Kelompok serangga yang masih satu keluarga dengan lebah madu biasa yang bersengat ini cenderung lebih aman bahkan bagi orang yang paling penakut dengan serangga sekalipun. Bersama dengan lebah biasa, serangga ini dikelompokkan ke dalam keluarga Apidae tetapi terpisah ke dalam suku Meliponinae yang khusus berisi jenis-jenis lebah yang telah kehilangan sengatnya.

Meskipun demikian, lebah tak bersengat ini tetap menghasilkan madu. Walau jumlah madu yang dihasilkan bervolume lebih sedikit dari yang dihasilkan oleh lebah biasa karena mengikuti ukuran tubuhnya yang lebih kecil, tetapi madu lebah tanpa sengat atau galo-galo mempunyai kelebihan tersendiri.

Madu galo-galo disimpan di dalam pot madu yang terbuat dari resin yang dicampur dengan propolis atau serbuk sari, sehingga madu tercampur dengan khasiat yang ada di kedua bahan tersebut.
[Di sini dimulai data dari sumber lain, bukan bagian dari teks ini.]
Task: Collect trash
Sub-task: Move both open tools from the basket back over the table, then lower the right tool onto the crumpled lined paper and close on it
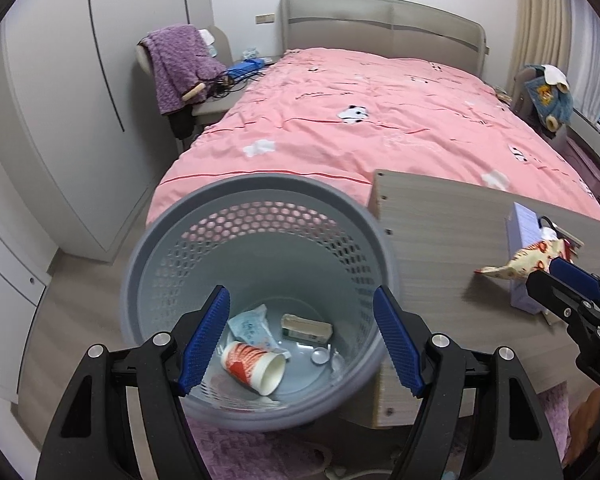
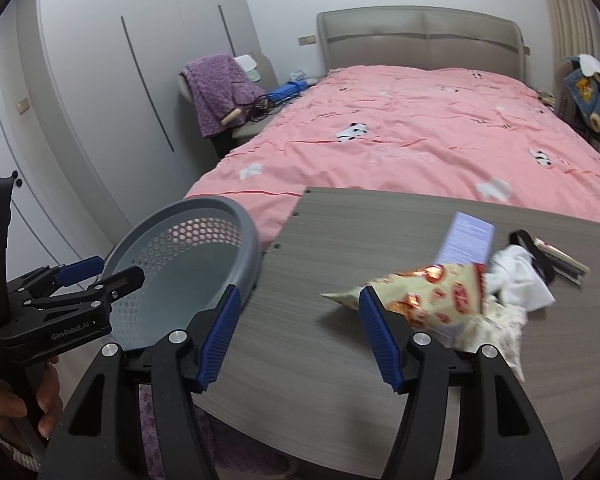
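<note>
A grey perforated bin stands on the floor against the wooden table's left edge. Inside it lie a red-and-white paper cup, a small box and a crumpled wrapper. My left gripper hangs open over the bin's mouth with nothing between its pads. On the table lies a cream-and-red snack bag, in front of a pale purple box and a white crumpled tissue. My right gripper is open above bare table; the bag lies just outside its right finger.
A pink-covered bed fills the space behind the table. A chair draped with a purple blanket and white wardrobes stand at the left. A purple rug lies under the bin. Black straps and a flat item sit at the table's right.
</note>
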Action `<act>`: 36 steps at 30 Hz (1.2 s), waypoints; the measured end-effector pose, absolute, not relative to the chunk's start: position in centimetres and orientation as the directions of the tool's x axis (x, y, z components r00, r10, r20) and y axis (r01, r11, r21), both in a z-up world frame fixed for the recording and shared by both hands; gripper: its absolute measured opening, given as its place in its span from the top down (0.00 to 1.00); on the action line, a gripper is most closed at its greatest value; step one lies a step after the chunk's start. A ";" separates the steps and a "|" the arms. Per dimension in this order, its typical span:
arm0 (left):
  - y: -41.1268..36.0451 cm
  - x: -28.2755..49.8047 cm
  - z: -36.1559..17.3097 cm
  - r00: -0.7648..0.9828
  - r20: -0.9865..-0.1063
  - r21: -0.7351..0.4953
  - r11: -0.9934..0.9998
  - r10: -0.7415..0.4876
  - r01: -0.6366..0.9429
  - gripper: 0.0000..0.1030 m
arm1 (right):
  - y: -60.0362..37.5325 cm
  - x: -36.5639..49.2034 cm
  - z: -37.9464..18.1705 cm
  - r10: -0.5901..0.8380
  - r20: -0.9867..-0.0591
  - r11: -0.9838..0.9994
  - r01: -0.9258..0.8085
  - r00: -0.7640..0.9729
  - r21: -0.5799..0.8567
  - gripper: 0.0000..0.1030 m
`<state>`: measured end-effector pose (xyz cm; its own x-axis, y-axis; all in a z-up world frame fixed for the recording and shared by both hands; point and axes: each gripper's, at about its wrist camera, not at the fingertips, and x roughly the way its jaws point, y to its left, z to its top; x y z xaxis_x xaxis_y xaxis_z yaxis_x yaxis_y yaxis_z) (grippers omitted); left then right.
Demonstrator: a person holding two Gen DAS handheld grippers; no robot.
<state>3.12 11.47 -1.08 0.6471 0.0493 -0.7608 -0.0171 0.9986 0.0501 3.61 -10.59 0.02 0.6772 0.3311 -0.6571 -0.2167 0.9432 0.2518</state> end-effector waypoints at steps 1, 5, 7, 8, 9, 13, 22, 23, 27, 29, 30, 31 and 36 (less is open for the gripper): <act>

Madu galo-galo dikatakan memiliki karakter serta kandungan yang lebih baik dibandingkan dengan madu dari lebah biasa.

Tidak mengherankan jika harga per liternya jauh lebih mahal dibandingkan dengan madu lebah biasa.
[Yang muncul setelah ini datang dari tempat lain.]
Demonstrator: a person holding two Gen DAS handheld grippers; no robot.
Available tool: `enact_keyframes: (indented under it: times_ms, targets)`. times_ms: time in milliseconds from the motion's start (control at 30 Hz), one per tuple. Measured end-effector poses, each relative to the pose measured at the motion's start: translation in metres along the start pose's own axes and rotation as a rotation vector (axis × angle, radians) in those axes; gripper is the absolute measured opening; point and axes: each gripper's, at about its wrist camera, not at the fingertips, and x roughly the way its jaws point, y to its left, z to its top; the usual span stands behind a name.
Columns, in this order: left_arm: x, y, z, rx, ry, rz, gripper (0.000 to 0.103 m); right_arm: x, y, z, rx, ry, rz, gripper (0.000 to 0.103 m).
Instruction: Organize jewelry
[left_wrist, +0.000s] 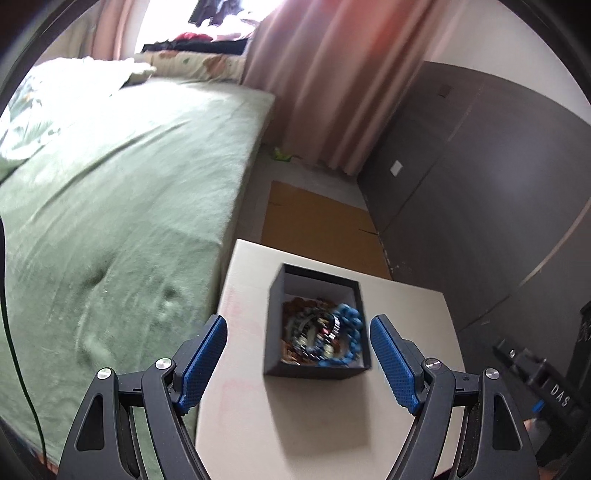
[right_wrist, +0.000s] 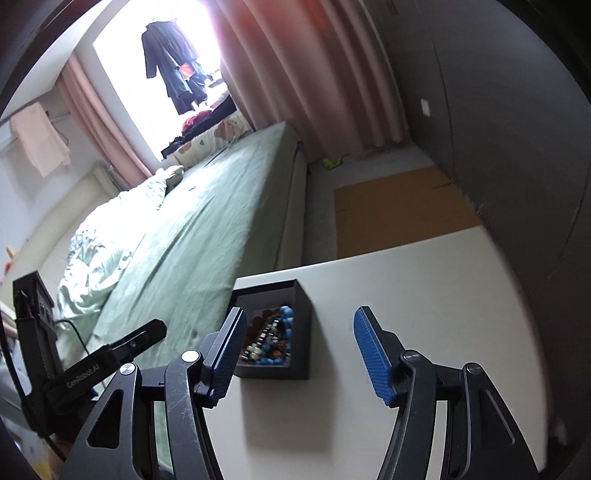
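Left wrist: black box (left_wrist: 317, 369) of bead bracelets (left_wrist: 347, 332) dead ahead on white worktop (left_wrist: 251, 280), framed between left gripper (left_wrist: 297, 363) fingers (spread wide, empty). Right gripper (right_wrist: 297, 354) equally splayed, box offset toward its left finger (right_wrist: 227, 354). Left nearer, better aligned.

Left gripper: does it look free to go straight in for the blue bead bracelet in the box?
Probably yes. The left gripper is open, the black box has no lid, and the blue bead bracelet lies on top by the right wall, which may crowd one finger.
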Motion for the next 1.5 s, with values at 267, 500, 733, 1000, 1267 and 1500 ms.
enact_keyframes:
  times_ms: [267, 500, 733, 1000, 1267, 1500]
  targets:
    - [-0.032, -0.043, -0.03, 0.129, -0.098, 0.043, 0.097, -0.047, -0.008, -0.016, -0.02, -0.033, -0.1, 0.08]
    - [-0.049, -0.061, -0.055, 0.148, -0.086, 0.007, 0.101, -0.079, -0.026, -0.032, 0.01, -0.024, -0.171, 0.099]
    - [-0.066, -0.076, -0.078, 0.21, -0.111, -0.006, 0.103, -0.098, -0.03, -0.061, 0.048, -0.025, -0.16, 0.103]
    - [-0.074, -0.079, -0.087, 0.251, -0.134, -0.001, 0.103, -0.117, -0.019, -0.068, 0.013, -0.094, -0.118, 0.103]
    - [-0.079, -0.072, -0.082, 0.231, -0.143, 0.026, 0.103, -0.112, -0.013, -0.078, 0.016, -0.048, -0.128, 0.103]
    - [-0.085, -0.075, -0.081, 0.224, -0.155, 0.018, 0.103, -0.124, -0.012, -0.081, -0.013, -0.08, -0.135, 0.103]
Hal inilah yang kemudian mendorong banyak orang untuk mulai membudidayakan galo-galo.

Di Sumatera Barat sendiri, hal ini baru dimulai lebih dari satu dasawarsa yang lalu dengan memanfaatkan beragam jenis galo-galo yang secara alami tersedia di alam. Beberapa daerah yang mulai bergerak untuk melakukan budidaya galo-galo antara lain Sawahlunto, Pesisir Selatan, Padang, Padang Pariaman dan Solok. Di masing-masing tempat tersebut, peternak biasanya melakukan budidaya secara individual ataupun dalam kelompok kecil dengan menggunakan lahan yang masih terbatas.

Juga, budidaya galo-galo yang dilakukan sejauh ini masih dalam tahapan awal dimana tujuan utama yang ingin dicapai lebih kepada mendapatkan produksi madunya saja, belum memikirkan hal-hal potensial lainnya yang bisa diintegrasikan dengan usaha peternakan tersebut.

Maka dari itu, tim peneliti galo-galo dari Universitas Andalas dan Sekolah Tinggi Ilmu Kesehatan Indonesia yang bersama Jurusan Biologi UNAND tengah mengembangkan Bee Center of Andalas Green Park cukup terkejut saat mengunjungi lokasi peternakan galo-galo di Korong Simpang Malai Nagari Malai III Koto Kecamatan Sungai Geringging Padang Pariaman.

Di lokasi peternakan yang terhitung baru ini, telah terdapat sekitar 30 stub berisi koloni galo-galo jenis Heterotrigona itama dengan bentuk dan usia yang hampir seragam.

Pemilihan jenis galo-galo yang harga satu stub koloninya mencapai hampir satu juta rupiah ini didasarkan kepada volume madu yang dihasilkan serta keberhasilan budi daya yang cukup tinggi. Yang lebih membuat takjub tim peneliti yang terdiri dari pakar perlebahan Prof. Dr. Sitiw Salmah, Dr. Jasmi, Dr. Henny Herwina serta beberapa orang akademisi lainnya tersebut adalah master plan peternakan galo-galo di des aini yang ke depannya dirancang untuk membidik perluasan usaha ke bidang ekowisata, wisata pendidikan, fasilitas penelitian dan sentra pengembangan galo-galo Sumatera Barat.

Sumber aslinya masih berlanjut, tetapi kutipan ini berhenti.